I am trying to get a large set of nested JSON files to load into a table, each file is a single record and there are ~25k files. However when I try to declare the schema it errors out when trying to declare the data type if it is a struct. For reference, I was reading this article from DuckDB as well https://duckdb.org/2023/03/03/json.html.
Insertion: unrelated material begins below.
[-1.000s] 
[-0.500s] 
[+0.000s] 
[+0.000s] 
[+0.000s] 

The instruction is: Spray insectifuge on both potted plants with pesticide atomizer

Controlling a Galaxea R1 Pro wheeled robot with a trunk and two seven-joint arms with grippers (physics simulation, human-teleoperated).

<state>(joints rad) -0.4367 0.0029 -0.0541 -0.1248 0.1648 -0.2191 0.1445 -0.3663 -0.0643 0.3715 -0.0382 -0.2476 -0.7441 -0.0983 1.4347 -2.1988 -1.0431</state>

The Draft, MatchAwards, Players, and TeamPeriodicXPBreakdown are all arrays of dictionaries. Players has a another array called "Talents" that is also an array of dictionaries. The following query will work, but only if I declare those columns as VARCHAR. This is not inherently an issue because I will need to UNNEST them anyways, however even then I am not able to extract the JSON and use it because of the error.
select *
from read_json(
'D:\parsed_replays\*'
, columns={
RandomValue: 'VARCHAR'
, ReplayFingerPrint: 'VARCHAR'
, BattlegroundName: 'VARCHAR'
, ShortName: 'VARCHAR'
, WinningTeam: 'UBIGINT'
, FirstToTen: 'BIGINT'
, DraftFirstTeam: 'UBIGINT'
, GameType: 'VARCHAR'
, GameLength: 'VARCHAR'
, GameLengthTimestamp: 'UBIGINT'
, GameDate: 'VARCHAR'
, GameDateFormatted: 'VARCHAR'
, VersionBuild: 'VARCHAR'
, VersionMajor: 'VARCHAR'
, Version: 'VARCHAR'
, Draft: 'VARCHAR'
, Players: 'VARCHAR'
, MatchAwards: 'VARCHAR'
, TeamPeriodicXPBreakdown: 'VARCHAR'
, ReplayFileName: 'VARCHAR'
, ReplayFileNameFormatted: 'VARCHAR'
, ReplayFilePath: 'VARCHAR'
}
-- , json_format='auto'
)
This query will also work to return the json.
select *
FROM read_json_objects('D:\parsed_replays\*.json')
limit 100
Now an example of a draft looks like this. This will fail with the error Unsupported result column type STRUCT("Draft" STRUCT("ReplayFingerPrint" VARCHAR, "DraftIndex" UBIGINT, "Team" UBIGINT, "Battletag" VARCHAR, "AltName" VARCHAR, "SelectedPlayerSlotId" UBIGINT, "PickType" VARCHAR)[])
.
SELECT from_json(
'{
"Draft": [
{
"ReplayFingerPrint": "eba25103-6b64-96de-cab8-8baee0aa349a",
"DraftIndex": 0,
"Team": 1,
"Battletag": null,
"AltName": "FaerieDragon",
"SelectedPlayerSlotId": 2,
"PickType": "Banned"
}]}'
, '{"Draft":[{"ReplayFingerPrint":"VARCHAR","DraftIndex":"UBIGINT","Team":"UBIGINT","Battletag":"VARCHAR","AltName":"VARCHAR","SelectedPlayerSlotId":"UBIGINT","PickType":"VARCHAR"}]}'
)
I can't seem to figure out what I am missing in order to do this, but it seems like this should work. Essentially I want to flatten the original document, and break it into a few tables to work on, Replay, ReplayPlayers, PlayerTalents, TeamExp, Draft, and MatchAwards.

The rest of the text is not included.